See How Subversion MultiSite Compares to:
Central Subversion Server
- A central Subversion server can become a single point of failure. This can have a significant impact on remote sites that are separated from the central server by large time zone differences, as it can take the administrator at the central server site until the next business day (from the remote site's perspective) to restore access, whether it's due to server failure, or a network outage.
- Every remote request entails a WAN penalty. Even though Subversion clients only send changes to the central server when modifications to existing source code files are committed, when a new file is committed, or an existing file is checked out, the entire file is sent over the WAN.
- With a central server implementation lots of unnecessary read operations take place over the WAN as users at remote sites may repeatedly perform checkouts, updates and other read operations to access the same files. This degrades the performance of the central Subversion server as well as the network. Subversion MultiSite eliminates these read operations by providing a local copy of the Subversion repository at every site that is always consistent with every other. Subversion MultiSite generates no read traffic over the WAN.
- When Subversion is implemented with an Apache Web Server as a front-end, and the WebDAV HTTP protocol is used, the WAN penalty can be significant. This is especially true for commits that consist of large numbers of files. For example, a commit of a directory consisting of 100 files would require 100 separate HTTP PUTs (one for each file), each requiring its own connection to be established between the remote Subversion client and the central server over the WAN. WANdisco will send data over a single connection, and strip out unnecessary read subcommands that make up a Subversion commit command when transmitting the data over the WAN. This results in a significant boost in performance and reduction in WAN latency.
- WANdisco also provides a resilient data channel that allows transactions from remote sites to automatically continue from where they left off. With a central server implementation, if there is a transient WAN connection failure between a remote client and the server, the entire commit has to be resubmitted.
Svnsync
- Svnsync is an asynchronous unidirectional synching tool for Subversion. It is an open source solution based on a master-slave configuration. This means that all checkins must be done to a master Subversion repository. Only the master repository is writeable. The master is then replicated back to each of the read only slaves on a periodic basis. Only one slave at a time can be updated. If there are multiple slave repositories, then multiple svnsync invocations will be required. It may be the case that if the replication to slave one succeeds, the replication to slave two may fail. This can get out of hand from an administrative perspective as the number of slave repositories increases.

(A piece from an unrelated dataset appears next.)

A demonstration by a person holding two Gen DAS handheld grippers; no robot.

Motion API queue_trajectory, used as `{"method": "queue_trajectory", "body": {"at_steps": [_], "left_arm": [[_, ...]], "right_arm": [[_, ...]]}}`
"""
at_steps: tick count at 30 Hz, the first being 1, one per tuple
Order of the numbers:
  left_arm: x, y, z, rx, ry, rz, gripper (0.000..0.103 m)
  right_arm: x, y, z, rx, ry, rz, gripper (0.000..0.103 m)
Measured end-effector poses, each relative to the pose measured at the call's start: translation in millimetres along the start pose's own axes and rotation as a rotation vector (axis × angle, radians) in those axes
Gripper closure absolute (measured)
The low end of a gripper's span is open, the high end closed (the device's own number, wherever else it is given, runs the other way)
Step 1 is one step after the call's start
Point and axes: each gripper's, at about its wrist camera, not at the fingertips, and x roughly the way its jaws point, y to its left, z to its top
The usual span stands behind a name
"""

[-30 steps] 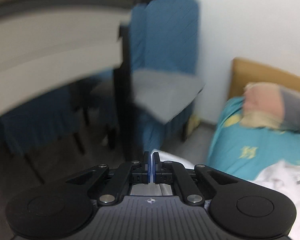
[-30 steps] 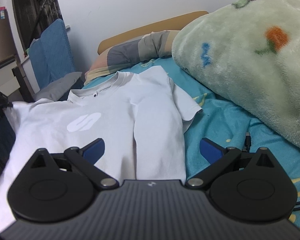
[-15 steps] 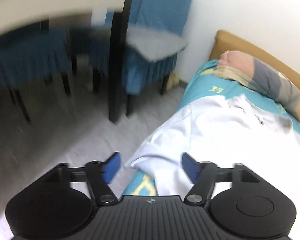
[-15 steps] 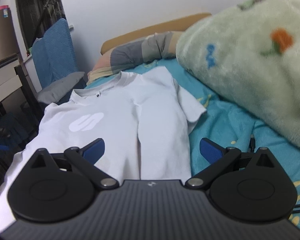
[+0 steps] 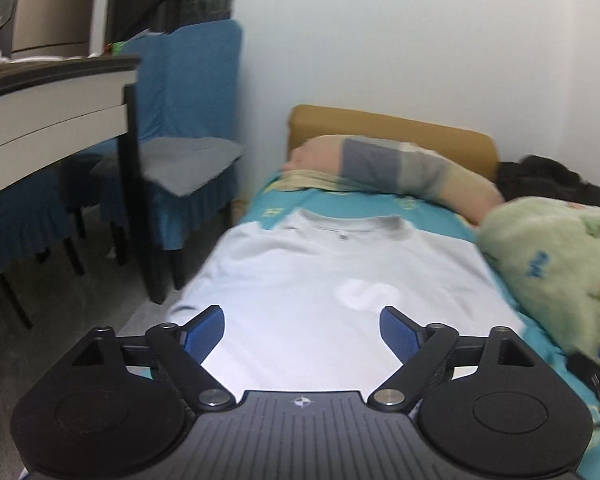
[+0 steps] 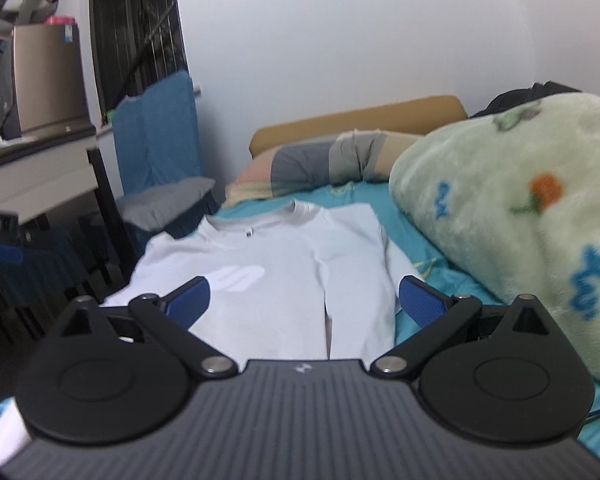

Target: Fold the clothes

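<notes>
White T-shirt (image 5: 320, 280) lies flat on the bed, front up, collar toward the headboard (image 5: 392, 132). Pale logo sits mid-chest. In the right wrist view the shirt (image 6: 268, 272) shows its right side already folded in over the body, a vertical seam-like edge running down the front, sleeve tip poking out onto the teal sheet (image 6: 404, 224). Shirt's left edge hangs near the mattress edge on the floor side.

Left gripper (image 5: 302, 328): jaws have just been opening and now stand wide apart, blue pads clear of the fabric, nothing between them. It hovers over the lower half of the shirt, pointing along it toward the collar.

Right gripper (image 6: 305, 298): jaws spread wide, nothing clamped, pads apart above the shirt's hem area. Contact with the cloth cannot be told, looks apart.

Around it: striped pillow (image 5: 384, 172) lies across the head of the bed, just beyond the collar. Pale green fleece blanket (image 6: 512, 224) with orange and blue prints is bunched on the right side of the bed, beside the shirt, touching or nearly touching its sleeve side. Dark bundle behind the blanket at the wall, too blurred to identify.

Off the bed to the left: blue covered chair (image 5: 188, 120) with a grey cushion (image 5: 188, 160), and a white desk (image 5: 40, 108) with dark legs. Plain white wall behind.
</notes>
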Motion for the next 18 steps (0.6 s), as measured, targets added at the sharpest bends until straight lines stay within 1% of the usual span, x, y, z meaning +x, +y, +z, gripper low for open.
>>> {"method": "queue_trajectory", "body": {"at_steps": [1,3,5,8,10,13,18], "left_arm": [[-7,-7,-3,-0.015,0.006,-0.01,0.011],[-18,-20,-13,-0.039,0.013,-0.028,0.003],[-28,-33,-25,-0.058,0.015,-0.042,0.001],[-40,-53,-44,0.002,0.021,-0.049,0.001],[-41,-60,-51,0.054,0.022,-0.058,0.001],[-43,-68,-55,0.107,0.0,-0.041,0.0],[-38,-59,-52,0.061,-0.006,-0.042,0.0]], "right_arm": [[-5,-1,3,0.012,-0.01,0.002,0.0],[-16,-4,9,0.033,-0.032,0.004,0.0],[-25,-5,13,0.038,-0.049,0.004,0.0],[-28,-5,13,0.02,-0.052,-0.008,0.0],[-27,-6,10,0.021,-0.039,-0.011,0.0],[-24,-5,8,0.011,-0.029,-0.008,0.0],[-21,-4,6,0.004,-0.022,-0.003,0.0]]}}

- As a result, the read-only slaves that the remote sites do their checkouts from are frequently out of sync with the master. In order to avoid check in failures, remote developers will need to do updates against the master Subversion repository before doing their commits. This can negate the network performance benefits and reduced bandwidth usage that should be derived from having remote repository replicas.
- In contrast, WANdisco's architecture provides bi-directional real-time synchronization capabilities across a set of globally distributed Subversion repositories. With WANdisco, all of the repositories are writeable, and changes made to one are automatically replicated to all of the others in real-time. The repositories are in more of a peer-to-peer relationship than a master-slave one.
- With svnsync, the master Subversion server can become a single point of failure for write transactions. Even if the master server is up, any loss of network connectivity means that the remote locations will be unable to commit changes.
- There are no self-healing capabilities provided with svnsync as there are with Subversion MultiSite.
SVN 1.5 Write-Thru Proxy
- With Subversion 1.5, along with other notable new features such as built-in merge tracking, the WebDAV write-thru proxy was introduced to simplify use of svnsync for Subversion deployments based around Apache 2.2.x.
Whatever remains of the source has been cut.